--- Data records ---

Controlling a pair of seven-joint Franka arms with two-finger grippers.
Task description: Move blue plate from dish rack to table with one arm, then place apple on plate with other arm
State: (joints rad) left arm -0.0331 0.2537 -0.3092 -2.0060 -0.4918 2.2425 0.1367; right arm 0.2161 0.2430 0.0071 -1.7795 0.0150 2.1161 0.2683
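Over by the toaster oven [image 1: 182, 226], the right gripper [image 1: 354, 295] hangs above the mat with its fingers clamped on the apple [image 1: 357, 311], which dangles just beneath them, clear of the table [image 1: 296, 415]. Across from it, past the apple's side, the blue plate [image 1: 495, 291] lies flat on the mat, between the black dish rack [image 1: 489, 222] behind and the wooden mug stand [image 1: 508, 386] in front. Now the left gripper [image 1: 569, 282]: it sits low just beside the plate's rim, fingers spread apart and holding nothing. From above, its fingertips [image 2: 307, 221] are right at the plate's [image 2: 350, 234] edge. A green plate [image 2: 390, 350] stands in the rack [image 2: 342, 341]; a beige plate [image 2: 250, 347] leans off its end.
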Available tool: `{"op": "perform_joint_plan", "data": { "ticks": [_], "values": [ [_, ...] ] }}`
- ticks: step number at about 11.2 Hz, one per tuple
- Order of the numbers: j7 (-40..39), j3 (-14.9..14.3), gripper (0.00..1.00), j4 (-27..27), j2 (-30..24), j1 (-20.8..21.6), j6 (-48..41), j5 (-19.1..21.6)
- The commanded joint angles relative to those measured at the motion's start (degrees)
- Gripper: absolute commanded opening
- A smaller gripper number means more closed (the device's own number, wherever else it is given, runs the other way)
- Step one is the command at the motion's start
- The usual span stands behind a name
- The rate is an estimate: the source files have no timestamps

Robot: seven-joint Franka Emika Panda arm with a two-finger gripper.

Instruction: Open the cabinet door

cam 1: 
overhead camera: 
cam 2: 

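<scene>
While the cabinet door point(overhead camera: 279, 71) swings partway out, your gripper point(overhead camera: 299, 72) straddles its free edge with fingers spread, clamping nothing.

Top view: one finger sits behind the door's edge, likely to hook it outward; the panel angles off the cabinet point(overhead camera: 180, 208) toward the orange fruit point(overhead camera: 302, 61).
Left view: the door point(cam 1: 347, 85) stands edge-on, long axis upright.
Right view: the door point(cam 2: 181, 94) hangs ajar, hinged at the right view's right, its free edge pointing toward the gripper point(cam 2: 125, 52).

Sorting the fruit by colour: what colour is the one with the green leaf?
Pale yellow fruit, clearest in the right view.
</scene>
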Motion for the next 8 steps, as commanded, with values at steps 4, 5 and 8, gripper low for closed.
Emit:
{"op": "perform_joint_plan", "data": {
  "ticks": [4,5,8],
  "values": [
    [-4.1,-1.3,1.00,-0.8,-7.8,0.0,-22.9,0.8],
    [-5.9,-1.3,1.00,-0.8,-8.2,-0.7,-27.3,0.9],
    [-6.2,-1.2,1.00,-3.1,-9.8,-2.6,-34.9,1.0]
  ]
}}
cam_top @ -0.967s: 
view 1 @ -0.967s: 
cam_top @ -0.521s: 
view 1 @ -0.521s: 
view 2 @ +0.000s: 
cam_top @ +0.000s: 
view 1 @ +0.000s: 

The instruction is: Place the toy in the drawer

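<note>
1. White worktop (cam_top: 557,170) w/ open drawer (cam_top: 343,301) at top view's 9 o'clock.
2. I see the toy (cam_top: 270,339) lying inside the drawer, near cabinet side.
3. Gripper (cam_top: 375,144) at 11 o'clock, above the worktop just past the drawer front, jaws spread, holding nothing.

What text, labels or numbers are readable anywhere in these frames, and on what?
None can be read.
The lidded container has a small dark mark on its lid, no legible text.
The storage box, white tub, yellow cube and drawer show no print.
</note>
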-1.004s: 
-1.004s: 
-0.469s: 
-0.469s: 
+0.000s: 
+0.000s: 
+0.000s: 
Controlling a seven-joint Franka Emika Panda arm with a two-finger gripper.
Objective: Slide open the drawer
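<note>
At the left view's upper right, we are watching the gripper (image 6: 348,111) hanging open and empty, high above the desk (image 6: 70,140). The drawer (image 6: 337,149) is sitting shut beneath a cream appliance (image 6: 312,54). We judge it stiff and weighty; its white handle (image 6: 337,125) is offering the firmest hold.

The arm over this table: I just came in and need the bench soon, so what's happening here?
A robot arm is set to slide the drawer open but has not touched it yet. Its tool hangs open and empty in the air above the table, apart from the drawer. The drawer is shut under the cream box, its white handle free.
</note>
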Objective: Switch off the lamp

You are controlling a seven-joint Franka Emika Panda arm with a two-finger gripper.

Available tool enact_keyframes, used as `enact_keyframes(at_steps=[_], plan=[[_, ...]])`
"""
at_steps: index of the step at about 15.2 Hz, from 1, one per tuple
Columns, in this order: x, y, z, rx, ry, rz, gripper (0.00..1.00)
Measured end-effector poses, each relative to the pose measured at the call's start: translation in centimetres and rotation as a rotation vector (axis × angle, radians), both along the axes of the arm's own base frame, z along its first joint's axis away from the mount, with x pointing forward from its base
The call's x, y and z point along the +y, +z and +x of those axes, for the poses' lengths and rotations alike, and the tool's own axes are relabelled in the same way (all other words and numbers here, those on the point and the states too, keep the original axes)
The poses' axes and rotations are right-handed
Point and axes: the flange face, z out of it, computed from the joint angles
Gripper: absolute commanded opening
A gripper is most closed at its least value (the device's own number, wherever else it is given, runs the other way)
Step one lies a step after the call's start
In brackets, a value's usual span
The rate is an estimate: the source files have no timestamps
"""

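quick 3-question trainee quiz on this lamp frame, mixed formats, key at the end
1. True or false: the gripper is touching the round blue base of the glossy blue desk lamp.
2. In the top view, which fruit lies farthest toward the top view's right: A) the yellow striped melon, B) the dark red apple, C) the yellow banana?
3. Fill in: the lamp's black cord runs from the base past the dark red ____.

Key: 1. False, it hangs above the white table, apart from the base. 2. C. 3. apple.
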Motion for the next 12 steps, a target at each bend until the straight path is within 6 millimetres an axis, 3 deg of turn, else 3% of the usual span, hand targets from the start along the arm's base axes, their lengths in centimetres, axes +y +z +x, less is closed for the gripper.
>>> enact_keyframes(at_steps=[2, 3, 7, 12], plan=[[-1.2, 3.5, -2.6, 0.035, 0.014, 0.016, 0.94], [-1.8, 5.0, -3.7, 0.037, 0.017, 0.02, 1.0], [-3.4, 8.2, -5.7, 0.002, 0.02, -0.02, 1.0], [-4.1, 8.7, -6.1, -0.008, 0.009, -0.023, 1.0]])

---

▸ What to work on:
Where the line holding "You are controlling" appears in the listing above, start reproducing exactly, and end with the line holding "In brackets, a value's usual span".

▸ Exercise answer:
You are controlling a seven-joint Franka Emika Panda arm with a two-finger gripper.

Available tool enact_keyframes, used as `enact_keyframes(at_steps=[_], plan=[[_, ...]])`
"""
at_steps: index of the step at about 15.2 Hz, from 1, one per tuple
Columns, in this order: x, y, z, rx, ry, rz, gripper (0.00..1.00)
Measured end-effector poses, each relative to the pose measured at the call's start: translation in centimetres and rotation as a rotation vector (axis × angle, radians), both along the axes of the arm's own base frame, z along its first joint's axis away from the mount, with x pointing forward from its base
The call's x, y and z point along the +y, +z and +x of those axes, for the poses' lengths and rotations alike, and the tool's own axes are relabelled in the same way (all other words and numbers here, those on the point and the states too, keep the original axes)
The poses' axes and rotations are right-handed
Point and axes: the flange face, z out of it, computed from the joint angles
Gripper: absolute commanded opening
A gripper is most closed at its least value (the device's own number, wherever else it is given, runs the other way)
Step one lies a step after the call's start
In brackets, a value's usual span

This concludes the answer.